糟糕的是:在呈现模板化字段之前,必须编写自定义运算符向上下文添加值

2.在用户定义的宏中执行计算 不一定是价值观。它们可以是函数

在您的dag中:

def compute_next_execution_date(dag, execution_date):
    return dag.following_schedule(execution_date)

dag = DAG(
    'simple',
    schedule_interval='0 21 * * *',
    user_defined_macros={
        'next_execution_date': compute_next_execution_date,
    },
)

task = BashOperator(
    task_id='bash_op',
    bash_command='echo "{{ next_execution_date(dag, execution_date) }}"',
    dag=dag,
)
好的方面:您可以定义可重用函数来处理运行时可用的值(、作业实例属性、任务实例属性等),并使您的函数结果可用于呈现模板

糟糕的部分(但不是那么烦人):您必须在需要的每个dag中导入这样一个函数作为用户定义的宏

3.直接在模板中调用语句 此解决方案是最简单的(如所述),在您的案例中可能是最好的

BashOperator(
    task_id='bash_op',
    bash_command='echo "{{ dag.following_schedule(execution_date) }}"',
    dag=dag,
)

非常适合像这样的简单通话。
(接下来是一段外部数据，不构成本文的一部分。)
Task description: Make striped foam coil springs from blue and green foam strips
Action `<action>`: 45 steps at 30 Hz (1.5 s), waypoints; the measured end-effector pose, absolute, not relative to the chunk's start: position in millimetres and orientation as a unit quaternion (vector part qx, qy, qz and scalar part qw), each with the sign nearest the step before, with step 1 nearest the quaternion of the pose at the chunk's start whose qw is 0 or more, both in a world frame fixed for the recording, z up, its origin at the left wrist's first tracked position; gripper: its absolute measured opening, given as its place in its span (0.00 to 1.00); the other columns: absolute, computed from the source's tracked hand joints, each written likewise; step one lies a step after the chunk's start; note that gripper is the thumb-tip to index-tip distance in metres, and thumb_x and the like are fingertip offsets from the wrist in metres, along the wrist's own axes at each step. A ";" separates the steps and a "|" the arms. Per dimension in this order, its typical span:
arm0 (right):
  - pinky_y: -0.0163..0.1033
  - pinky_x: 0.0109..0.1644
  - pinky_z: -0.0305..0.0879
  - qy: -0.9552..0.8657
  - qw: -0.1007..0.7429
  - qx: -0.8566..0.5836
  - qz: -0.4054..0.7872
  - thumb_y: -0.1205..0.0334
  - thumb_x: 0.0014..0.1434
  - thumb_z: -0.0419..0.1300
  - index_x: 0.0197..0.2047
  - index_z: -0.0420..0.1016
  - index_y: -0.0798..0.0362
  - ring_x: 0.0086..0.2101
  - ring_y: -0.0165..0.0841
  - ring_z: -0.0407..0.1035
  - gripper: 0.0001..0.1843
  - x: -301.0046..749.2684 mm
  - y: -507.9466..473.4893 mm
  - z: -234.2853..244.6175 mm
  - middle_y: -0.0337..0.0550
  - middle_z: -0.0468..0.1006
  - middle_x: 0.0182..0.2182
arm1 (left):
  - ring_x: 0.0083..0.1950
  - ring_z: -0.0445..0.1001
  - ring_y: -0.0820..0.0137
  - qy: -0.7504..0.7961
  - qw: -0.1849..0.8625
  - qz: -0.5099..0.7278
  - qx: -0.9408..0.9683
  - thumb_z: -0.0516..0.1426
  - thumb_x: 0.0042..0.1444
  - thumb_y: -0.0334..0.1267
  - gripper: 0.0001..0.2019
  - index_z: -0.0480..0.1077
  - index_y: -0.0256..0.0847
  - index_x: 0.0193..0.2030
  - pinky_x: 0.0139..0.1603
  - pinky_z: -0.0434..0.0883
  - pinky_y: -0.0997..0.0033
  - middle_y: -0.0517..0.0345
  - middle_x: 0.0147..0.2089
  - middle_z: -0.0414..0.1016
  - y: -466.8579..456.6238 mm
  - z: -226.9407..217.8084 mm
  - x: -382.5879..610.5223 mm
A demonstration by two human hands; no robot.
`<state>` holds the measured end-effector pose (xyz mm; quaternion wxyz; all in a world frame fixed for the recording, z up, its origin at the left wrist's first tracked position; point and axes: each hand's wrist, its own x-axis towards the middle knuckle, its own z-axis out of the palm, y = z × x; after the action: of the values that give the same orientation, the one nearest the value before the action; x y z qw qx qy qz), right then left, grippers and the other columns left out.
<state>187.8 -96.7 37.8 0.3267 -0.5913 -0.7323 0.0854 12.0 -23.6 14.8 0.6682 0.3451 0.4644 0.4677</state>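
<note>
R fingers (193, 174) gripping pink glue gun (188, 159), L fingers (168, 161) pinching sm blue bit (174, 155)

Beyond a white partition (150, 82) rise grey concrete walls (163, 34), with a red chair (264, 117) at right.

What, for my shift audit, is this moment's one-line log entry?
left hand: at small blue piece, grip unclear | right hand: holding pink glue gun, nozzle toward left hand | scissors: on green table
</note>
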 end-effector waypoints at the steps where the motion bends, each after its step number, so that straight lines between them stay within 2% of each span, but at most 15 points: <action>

它们是一些其他直接可用的对象(如
task
task\u instance
,等等);甚至有些标准模块也可以使用(比如
宏.time
,…)。

我会投票支持使用Airflow插件来插入预定义的宏。 使用此方法,您可以在任何运算符中使用预定义宏,而无需声明任何内容

下面是我们正在使用的一些自定义宏。 示例使用:
{{macros.dagtz\u next\u execution\u date(ti)}}

from airflow.plugins_manager import AirflowPlugin
from datetime import datetime, timedelta
from airflow.utils.db import provide_session
from airflow.models import DagRun
import pendulum


@provide_session
def _get_dag_run(ti, session=None):
    """Get DagRun obj of the TaskInstance ti

    Args:
        ti (TYPE): the TaskInstance object
        session (None, optional): Not in use

    Returns:
        DagRun obj: the DagRun obj of the TaskInstance ti
    """
    task = ti.task
    dag_run = None
    if hasattr(task, 'dag'):
        dag_run = (
            session.query(DagRun)
            .filter_by(
                dag_id=task.dag.dag_id,
                execution_date=ti.execution_date)
            .first()
        )
        session.expunge_all()
        session.commit()
    return dag_run


def ds_add_no_dash(ds, days):
    """
    Add or subtract days from a YYYYMMDD
    :param ds: anchor date in ``YYYYMMDD`` format to add to
    :type ds: str
    :param days: number of days to add to the ds, you can use negative values
    :type days: int
    >>> ds_add('20150101', 5)
    '20150106'
    >>> ds_add('20150106', -5)
    '20150101'
    """

    ds = datetime.strptime(ds, '%Y%m%d')
    if days:
        ds = ds + timedelta(days)
    return ds.isoformat()[:10].replace('-', '')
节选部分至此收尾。